Problem requirements:
What do the lines say, reproduced word for word, from the first of the entries below through the line bearing "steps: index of"?

··· Given records ···

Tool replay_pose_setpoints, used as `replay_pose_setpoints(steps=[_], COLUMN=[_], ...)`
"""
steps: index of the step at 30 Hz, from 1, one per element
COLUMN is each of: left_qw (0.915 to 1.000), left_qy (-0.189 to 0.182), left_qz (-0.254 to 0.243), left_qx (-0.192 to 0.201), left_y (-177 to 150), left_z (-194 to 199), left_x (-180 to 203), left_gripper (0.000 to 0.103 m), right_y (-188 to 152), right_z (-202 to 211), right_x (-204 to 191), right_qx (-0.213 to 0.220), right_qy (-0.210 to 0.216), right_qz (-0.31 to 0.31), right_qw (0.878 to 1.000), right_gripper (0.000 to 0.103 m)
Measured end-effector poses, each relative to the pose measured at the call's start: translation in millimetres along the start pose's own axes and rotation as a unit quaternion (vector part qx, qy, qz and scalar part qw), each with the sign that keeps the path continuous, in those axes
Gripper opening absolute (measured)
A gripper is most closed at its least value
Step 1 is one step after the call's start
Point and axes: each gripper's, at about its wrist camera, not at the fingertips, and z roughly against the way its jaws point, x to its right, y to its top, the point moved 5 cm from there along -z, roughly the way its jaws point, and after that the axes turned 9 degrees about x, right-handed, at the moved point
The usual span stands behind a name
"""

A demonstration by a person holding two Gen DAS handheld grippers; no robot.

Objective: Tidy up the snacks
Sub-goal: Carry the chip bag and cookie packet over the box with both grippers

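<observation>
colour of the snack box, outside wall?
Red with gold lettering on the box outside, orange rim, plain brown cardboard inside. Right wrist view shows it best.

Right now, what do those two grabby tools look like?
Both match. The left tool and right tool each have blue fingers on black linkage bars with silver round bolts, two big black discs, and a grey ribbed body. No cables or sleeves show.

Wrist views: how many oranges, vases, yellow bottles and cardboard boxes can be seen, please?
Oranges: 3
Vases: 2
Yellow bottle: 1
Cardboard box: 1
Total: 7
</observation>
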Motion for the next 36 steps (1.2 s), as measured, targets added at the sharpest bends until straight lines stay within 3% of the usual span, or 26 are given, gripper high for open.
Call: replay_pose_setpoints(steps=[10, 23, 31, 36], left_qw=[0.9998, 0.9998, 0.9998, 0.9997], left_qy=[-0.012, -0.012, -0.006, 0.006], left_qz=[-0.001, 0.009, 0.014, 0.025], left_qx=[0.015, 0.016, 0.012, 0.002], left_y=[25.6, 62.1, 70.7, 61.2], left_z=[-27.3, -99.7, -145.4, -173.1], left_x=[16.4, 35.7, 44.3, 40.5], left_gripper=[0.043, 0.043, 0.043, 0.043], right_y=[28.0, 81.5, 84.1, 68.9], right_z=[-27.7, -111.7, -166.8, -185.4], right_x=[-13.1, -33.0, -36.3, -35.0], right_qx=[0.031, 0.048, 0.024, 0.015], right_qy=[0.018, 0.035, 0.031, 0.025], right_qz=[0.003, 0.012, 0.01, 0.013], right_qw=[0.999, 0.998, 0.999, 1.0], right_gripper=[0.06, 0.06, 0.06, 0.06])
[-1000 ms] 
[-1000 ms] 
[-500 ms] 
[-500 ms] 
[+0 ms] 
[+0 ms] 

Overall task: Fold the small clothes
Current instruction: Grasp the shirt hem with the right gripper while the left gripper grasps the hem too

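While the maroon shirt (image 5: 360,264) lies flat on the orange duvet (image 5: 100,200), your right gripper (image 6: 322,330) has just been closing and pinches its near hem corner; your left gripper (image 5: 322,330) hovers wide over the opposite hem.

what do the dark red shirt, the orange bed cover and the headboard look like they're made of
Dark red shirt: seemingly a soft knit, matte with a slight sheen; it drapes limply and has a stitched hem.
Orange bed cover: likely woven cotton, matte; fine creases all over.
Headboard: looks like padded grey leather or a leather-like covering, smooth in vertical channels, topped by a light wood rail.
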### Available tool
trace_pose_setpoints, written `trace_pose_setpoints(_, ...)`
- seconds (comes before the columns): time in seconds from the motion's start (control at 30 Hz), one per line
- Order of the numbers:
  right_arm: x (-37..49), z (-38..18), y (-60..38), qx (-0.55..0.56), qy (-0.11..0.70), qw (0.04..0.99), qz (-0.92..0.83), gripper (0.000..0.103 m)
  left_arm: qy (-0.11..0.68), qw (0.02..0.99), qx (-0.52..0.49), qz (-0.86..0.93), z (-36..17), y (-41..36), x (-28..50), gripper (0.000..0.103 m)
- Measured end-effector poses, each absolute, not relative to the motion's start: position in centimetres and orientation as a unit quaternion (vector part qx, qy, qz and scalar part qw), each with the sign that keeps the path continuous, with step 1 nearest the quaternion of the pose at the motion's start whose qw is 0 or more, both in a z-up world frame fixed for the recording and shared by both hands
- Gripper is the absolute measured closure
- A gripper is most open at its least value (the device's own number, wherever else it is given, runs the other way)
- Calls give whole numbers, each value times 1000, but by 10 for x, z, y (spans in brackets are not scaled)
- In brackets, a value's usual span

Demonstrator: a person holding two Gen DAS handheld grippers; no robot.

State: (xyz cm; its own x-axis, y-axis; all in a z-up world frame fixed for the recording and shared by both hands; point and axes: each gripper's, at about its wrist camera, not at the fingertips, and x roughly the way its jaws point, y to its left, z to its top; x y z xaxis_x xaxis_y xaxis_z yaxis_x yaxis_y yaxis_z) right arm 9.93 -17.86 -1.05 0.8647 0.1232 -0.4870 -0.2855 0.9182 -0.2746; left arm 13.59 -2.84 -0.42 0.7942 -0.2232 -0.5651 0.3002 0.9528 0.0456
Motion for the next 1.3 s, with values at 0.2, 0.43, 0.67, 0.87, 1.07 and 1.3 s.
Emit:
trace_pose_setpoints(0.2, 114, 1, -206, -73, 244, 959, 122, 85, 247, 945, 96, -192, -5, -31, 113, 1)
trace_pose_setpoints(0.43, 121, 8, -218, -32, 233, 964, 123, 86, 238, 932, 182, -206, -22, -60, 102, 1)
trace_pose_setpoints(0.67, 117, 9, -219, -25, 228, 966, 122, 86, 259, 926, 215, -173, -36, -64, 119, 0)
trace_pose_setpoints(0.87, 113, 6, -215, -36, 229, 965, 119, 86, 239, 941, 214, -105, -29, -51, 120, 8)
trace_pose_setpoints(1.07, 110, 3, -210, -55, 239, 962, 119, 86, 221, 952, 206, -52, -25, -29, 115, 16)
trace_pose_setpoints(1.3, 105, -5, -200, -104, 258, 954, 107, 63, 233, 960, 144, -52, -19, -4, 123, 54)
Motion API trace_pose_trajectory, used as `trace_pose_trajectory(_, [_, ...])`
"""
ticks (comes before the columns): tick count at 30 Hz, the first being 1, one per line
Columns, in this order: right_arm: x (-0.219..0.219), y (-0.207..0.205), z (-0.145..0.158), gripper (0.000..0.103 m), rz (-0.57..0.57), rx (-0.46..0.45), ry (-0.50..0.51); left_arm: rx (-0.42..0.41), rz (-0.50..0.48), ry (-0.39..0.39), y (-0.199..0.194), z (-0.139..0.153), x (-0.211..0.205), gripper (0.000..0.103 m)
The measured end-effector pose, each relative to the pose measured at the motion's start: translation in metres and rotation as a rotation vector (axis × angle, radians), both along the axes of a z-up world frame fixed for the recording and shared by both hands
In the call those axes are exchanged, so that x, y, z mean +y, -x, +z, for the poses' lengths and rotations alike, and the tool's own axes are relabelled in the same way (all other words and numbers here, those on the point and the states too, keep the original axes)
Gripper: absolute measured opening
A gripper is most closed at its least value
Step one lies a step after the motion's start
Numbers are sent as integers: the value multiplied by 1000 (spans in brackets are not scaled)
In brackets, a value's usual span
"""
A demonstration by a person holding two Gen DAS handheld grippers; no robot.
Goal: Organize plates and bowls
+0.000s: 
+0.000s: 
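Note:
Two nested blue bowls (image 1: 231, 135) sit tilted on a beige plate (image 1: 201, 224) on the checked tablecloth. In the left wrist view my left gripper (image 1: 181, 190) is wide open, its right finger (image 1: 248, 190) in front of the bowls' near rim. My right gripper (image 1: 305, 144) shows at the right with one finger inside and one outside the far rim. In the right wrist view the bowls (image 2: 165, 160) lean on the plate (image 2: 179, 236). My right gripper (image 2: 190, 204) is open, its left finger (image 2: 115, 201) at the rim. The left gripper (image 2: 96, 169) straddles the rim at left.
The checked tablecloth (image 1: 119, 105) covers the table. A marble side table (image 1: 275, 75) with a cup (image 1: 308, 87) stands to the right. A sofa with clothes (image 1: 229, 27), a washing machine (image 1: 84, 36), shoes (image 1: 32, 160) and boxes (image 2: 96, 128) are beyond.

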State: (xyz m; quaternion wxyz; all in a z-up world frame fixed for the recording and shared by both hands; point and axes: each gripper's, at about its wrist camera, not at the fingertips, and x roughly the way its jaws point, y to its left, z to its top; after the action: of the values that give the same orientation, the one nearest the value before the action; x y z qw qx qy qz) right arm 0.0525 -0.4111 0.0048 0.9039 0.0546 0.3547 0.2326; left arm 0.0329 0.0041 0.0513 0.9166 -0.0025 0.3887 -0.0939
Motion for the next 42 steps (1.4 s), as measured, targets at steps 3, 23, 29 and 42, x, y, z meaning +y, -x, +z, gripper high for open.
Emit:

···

Task solution:
Tool replay_pose_setpoints, used as `replay_pose_setpoints(steps=[_], COLUMN=[_], ...)`
"""
steps: index of the step at 30 Hz, from 1, one per element

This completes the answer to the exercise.